Exercise brief:
Of the lines in the data below, write out exactly those from the one holding "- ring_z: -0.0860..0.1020" through the one holding "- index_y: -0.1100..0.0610", both included.

[Start of section]

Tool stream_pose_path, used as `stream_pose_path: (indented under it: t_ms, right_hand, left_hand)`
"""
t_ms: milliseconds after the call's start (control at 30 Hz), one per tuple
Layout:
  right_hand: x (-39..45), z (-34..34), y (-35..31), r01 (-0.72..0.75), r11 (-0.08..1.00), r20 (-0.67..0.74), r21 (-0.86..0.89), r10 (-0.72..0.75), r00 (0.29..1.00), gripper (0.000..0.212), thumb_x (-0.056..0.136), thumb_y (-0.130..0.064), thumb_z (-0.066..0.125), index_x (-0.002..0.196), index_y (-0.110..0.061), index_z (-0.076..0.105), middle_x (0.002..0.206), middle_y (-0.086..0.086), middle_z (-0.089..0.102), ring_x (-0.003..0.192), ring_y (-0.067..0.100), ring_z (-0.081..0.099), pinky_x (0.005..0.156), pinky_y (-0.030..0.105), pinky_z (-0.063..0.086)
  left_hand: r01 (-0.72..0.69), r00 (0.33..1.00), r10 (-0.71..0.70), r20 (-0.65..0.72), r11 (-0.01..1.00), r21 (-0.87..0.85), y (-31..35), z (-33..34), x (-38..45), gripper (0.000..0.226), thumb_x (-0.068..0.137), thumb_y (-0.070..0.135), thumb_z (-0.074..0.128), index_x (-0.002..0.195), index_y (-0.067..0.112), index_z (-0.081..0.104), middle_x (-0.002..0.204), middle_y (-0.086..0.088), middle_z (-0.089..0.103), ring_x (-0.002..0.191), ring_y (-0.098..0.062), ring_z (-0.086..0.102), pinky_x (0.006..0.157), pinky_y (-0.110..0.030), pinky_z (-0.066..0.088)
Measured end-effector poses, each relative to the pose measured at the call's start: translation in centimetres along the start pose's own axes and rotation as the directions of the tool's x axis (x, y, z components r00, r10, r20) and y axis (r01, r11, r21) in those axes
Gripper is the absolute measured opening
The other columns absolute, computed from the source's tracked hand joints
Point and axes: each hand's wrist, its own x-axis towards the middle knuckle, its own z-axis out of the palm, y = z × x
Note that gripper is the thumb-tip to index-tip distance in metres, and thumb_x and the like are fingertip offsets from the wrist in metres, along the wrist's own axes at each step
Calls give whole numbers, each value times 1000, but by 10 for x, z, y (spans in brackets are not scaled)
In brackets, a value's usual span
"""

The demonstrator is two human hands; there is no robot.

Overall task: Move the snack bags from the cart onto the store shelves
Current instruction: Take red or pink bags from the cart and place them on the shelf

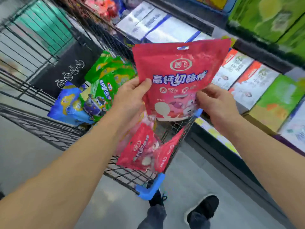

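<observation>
Item held: one red snack bag, upright, printed face toward us, hang-hole at the top. We grip it with both hands above the near end of the wire cart. Our left hand pinches its left edge, thumb on the front at mid-height. Our right hand holds the lower right edge, fingers curled round it.

Directly beneath the grip, inside the cart: two more red bags, tilted against the cart's wire side. Left of our left hand, also in the cart: green bags stacked loosely, and blue bags below them.

Right of and behind the held bag: store shelves stocked with white and orange boxes and green boxes. Farther up, pale boxes lie blurred.

Below our forearms: grey floor and two dark shoes. A blue corner guard caps the cart's nearest corner.
</observation>
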Motion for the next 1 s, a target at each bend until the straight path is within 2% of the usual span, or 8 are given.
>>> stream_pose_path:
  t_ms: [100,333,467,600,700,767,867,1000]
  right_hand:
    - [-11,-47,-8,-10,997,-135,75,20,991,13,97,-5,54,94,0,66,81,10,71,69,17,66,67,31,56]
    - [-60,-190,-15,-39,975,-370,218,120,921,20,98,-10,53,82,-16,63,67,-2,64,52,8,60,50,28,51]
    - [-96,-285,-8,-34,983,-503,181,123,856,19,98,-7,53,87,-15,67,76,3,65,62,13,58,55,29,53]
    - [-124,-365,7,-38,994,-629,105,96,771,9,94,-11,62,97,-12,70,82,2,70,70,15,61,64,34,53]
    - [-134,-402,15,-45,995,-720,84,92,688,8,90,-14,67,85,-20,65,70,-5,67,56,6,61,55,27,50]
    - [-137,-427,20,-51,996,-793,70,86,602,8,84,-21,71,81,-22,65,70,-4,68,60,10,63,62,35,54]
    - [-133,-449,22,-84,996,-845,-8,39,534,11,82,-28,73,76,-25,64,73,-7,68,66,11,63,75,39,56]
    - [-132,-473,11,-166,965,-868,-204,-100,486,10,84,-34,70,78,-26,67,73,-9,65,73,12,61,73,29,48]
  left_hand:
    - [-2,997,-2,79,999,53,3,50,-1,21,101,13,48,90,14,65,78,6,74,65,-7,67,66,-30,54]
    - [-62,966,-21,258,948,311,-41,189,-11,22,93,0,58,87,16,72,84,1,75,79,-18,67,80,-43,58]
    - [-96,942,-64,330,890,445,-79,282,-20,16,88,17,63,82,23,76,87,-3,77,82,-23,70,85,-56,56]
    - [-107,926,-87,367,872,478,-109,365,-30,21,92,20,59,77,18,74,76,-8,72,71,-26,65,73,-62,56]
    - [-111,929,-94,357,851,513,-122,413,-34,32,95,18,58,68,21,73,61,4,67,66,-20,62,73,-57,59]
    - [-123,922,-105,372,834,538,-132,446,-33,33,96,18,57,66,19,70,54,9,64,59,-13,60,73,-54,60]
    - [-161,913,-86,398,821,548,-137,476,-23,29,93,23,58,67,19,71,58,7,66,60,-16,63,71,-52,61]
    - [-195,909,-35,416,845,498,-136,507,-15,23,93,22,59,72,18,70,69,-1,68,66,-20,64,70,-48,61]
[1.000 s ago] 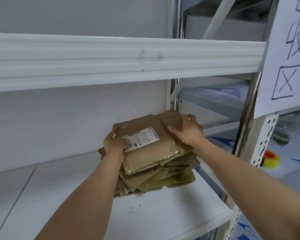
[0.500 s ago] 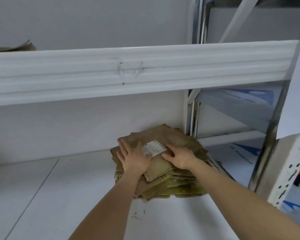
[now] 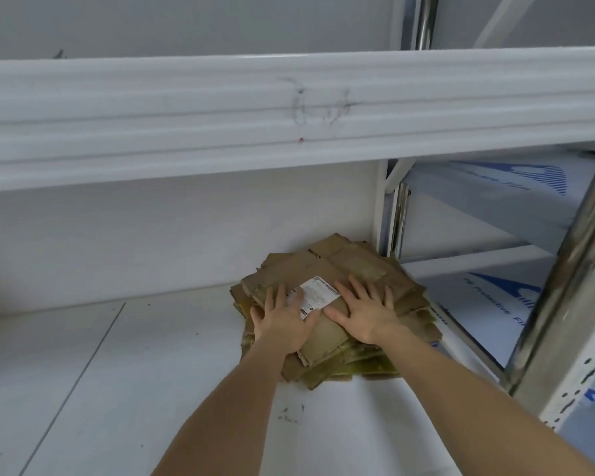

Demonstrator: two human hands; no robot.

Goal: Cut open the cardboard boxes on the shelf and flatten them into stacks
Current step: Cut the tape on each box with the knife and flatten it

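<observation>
A stack of flattened brown cardboard boxes (image 3: 354, 266) lies on the white shelf board (image 3: 117, 389), pushed toward the back right corner. The top piece carries a white shipping label (image 3: 318, 292). My left hand (image 3: 284, 322) presses flat on the near left part of the stack, fingers straight and spread, partly covering the label. My right hand (image 3: 366, 312) presses flat on the stack just right of the label, fingers straight. Neither hand holds anything. The lower sheets look yellowish and frayed at the front edge.
A white shelf beam (image 3: 289, 115) runs across the view above the stack. A metal upright (image 3: 564, 269) stands at the right, with a neighbouring shelf unit lined with blue-printed protective film (image 3: 495, 300) behind it. The white back wall (image 3: 152, 235) closes the shelf.
The stack went from being carried in both hands to lying on the shelf. Both hands now lie flat on top of it, and it sits a little deeper toward the back corner.
</observation>
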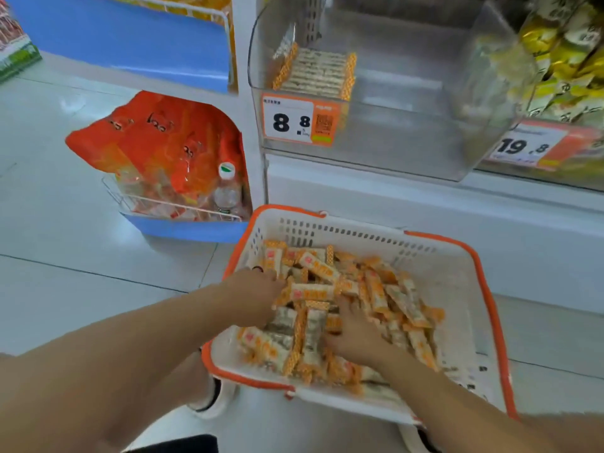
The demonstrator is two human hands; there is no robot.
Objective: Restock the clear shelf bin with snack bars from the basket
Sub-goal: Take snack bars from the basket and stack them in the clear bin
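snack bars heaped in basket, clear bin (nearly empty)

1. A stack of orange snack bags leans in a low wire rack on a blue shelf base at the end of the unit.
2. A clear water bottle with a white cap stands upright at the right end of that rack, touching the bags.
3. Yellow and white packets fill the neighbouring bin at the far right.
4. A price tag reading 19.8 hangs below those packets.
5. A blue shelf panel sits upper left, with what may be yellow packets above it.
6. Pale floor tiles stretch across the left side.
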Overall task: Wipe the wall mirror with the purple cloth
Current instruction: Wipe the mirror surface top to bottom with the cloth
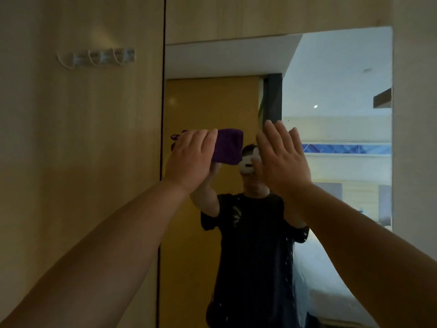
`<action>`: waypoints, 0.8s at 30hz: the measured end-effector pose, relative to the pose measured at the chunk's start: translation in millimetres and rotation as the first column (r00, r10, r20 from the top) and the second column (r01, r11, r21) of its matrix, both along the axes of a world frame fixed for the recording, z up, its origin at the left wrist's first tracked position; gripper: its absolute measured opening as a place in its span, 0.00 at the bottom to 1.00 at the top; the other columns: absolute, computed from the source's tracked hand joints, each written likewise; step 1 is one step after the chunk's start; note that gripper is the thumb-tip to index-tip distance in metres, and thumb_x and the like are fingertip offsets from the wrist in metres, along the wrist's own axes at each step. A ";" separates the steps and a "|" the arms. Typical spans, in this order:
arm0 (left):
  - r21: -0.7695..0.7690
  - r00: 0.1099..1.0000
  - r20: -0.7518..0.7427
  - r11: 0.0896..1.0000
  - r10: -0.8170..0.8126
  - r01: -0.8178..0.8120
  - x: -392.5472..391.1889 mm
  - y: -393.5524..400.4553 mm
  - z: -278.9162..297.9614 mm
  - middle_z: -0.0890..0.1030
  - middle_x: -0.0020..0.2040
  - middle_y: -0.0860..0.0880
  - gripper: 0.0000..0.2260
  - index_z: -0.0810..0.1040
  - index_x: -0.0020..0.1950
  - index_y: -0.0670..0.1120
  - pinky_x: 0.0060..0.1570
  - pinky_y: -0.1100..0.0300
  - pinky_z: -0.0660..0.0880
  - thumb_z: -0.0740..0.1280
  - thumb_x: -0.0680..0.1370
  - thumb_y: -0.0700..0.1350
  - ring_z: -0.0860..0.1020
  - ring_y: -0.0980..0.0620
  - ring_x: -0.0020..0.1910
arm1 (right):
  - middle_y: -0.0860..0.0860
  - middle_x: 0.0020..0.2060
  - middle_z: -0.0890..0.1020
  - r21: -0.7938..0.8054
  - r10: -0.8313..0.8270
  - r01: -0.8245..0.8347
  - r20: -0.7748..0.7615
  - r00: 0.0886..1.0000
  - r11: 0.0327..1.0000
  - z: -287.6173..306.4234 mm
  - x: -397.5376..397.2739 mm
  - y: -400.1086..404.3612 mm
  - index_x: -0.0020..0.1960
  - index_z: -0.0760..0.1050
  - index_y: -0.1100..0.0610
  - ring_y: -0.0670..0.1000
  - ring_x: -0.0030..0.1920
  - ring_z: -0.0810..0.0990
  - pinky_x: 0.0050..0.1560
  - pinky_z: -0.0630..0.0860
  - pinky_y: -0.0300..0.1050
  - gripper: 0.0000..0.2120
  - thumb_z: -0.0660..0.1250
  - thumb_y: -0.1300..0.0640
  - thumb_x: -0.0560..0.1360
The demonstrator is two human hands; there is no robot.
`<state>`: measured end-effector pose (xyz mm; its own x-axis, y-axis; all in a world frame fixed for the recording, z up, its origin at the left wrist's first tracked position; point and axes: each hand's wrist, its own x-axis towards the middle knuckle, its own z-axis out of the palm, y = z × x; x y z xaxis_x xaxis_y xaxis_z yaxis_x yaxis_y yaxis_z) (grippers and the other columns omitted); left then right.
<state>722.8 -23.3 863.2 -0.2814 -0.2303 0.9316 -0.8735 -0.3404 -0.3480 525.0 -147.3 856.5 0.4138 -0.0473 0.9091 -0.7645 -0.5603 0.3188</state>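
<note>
A tall wall mirror [335, 86] fills the middle and right of the view, set into wooden panelling. My left hand [189, 157] presses a folded purple cloth [229, 145] flat against the glass near the mirror's left edge, at about head height. My right hand [281, 157] is raised just right of the cloth with its fingers spread, palm toward the glass and holding nothing. The mirror shows a person in a dark shirt with both arms raised. Small white droplets or specks [287, 252] dot the lower glass.
A wooden wall panel [82, 162] stands to the left of the mirror, with a row of hooks [97, 58] fixed high on it. More wood panelling runs above the mirror and along its right edge [413, 138]. The reflection shows a room with a bed.
</note>
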 end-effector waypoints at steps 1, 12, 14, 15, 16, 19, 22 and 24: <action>-0.007 1.000 -0.011 1.000 -0.005 0.005 5.5 -1.9 7.8 0.77 0.60 0.39 0.21 0.70 0.69 0.37 0.61 0.44 0.72 0.54 0.82 0.49 0.75 0.39 0.58 | 0.59 0.79 0.57 0.002 -0.018 0.018 0.015 1.000 1.000 7.0 1.2 -1.5 0.78 0.60 0.58 0.61 0.79 0.50 0.77 0.46 0.62 0.32 0.46 0.39 0.81; -0.115 1.000 -0.029 0.993 0.001 -0.004 20.1 -11.8 70.7 0.76 0.61 0.38 0.23 0.69 0.70 0.38 0.62 0.44 0.70 0.55 0.81 0.50 0.74 0.38 0.59 | 0.58 0.79 0.54 -0.027 -0.044 0.045 0.048 0.998 0.999 18.8 4.8 -13.2 0.79 0.55 0.58 0.59 0.79 0.46 0.77 0.47 0.63 0.35 0.42 0.36 0.81; -0.170 0.999 -0.039 0.985 0.009 -0.016 16.3 -7.2 98.9 0.76 0.61 0.38 0.22 0.69 0.70 0.38 0.62 0.44 0.71 0.54 0.80 0.49 0.74 0.38 0.59 | 0.59 0.79 0.56 -0.048 -0.038 0.040 0.050 0.998 0.998 18.9 5.1 -14.0 0.79 0.56 0.58 0.59 0.79 0.47 0.77 0.48 0.63 0.35 0.43 0.37 0.81; -0.194 0.999 -0.039 0.981 0.017 -0.024 14.0 -5.1 114.3 0.76 0.62 0.39 0.22 0.69 0.70 0.39 0.62 0.45 0.71 0.54 0.80 0.49 0.74 0.38 0.59 | 0.59 0.79 0.56 -0.058 -0.039 0.042 0.053 0.998 0.997 18.8 4.9 -14.6 0.78 0.57 0.59 0.59 0.79 0.47 0.77 0.48 0.63 0.35 0.43 0.37 0.81; -0.205 0.999 -0.034 0.978 0.028 -0.035 11.5 -3.9 128.8 0.75 0.63 0.39 0.22 0.68 0.70 0.39 0.63 0.45 0.70 0.55 0.80 0.48 0.74 0.38 0.60 | 0.59 0.79 0.57 -0.065 -0.040 0.044 0.058 0.997 0.997 18.8 5.0 -15.6 0.78 0.57 0.59 0.58 0.79 0.47 0.77 0.47 0.63 0.35 0.44 0.37 0.81; -0.081 0.995 -0.097 0.997 0.012 -0.020 9.6 -10.8 155.1 0.67 0.73 0.40 0.26 0.60 0.77 0.42 0.72 0.45 0.61 0.59 0.80 0.48 0.66 0.39 0.71 | 0.59 0.78 0.57 -0.079 -0.038 0.043 0.068 0.997 0.996 19.6 5.7 -17.2 0.78 0.57 0.58 0.58 0.79 0.47 0.77 0.47 0.62 0.35 0.43 0.36 0.81; 0.094 0.992 -0.125 0.995 0.027 -0.016 20.7 -24.5 152.2 0.50 0.81 0.45 0.33 0.48 0.81 0.45 0.78 0.47 0.45 0.54 0.83 0.59 0.48 0.46 0.80 | 0.59 0.78 0.58 -0.094 -0.022 0.028 0.071 0.997 0.995 18.9 5.5 -19.7 0.78 0.59 0.58 0.59 0.79 0.48 0.77 0.50 0.63 0.35 0.44 0.36 0.81; 0.112 0.996 -0.077 0.993 0.046 -0.038 27.6 -25.3 142.2 0.48 0.81 0.46 0.36 0.47 0.81 0.45 0.78 0.47 0.44 0.46 0.80 0.66 0.46 0.47 0.80 | 0.59 0.78 0.59 -0.102 -0.003 0.011 0.083 0.997 0.995 18.8 5.5 -20.5 0.78 0.60 0.59 0.59 0.79 0.50 0.77 0.51 0.64 0.34 0.45 0.37 0.81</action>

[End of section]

Written reply:
  - ring_z: -0.0860..0.1020
  - ring_y: -0.0980..0.0620
  - ring_x: -0.0020..0.1910
arm1 (right):
  - middle_y: -0.0860..0.0860
  - middle_x: 0.0020..0.2060
  - middle_z: -0.0890..0.1020
  - r21: -0.7938..0.8054
  - r10: -0.8313..0.8270
  - r01: -0.8245..0.8347
  - r20: -0.7748..0.7615
  - r00: 0.0886..1.0000
  - r11: 0.0327..1.0000
  - z: -287.6173..306.4234 mm
  - x: -397.5376..397.2739 mm
  - y: -400.1086..404.3612 mm
  - index_x: -0.0020..0.1960
  - index_z: -0.0760..0.1050
  - index_y: -0.1100..0.0610

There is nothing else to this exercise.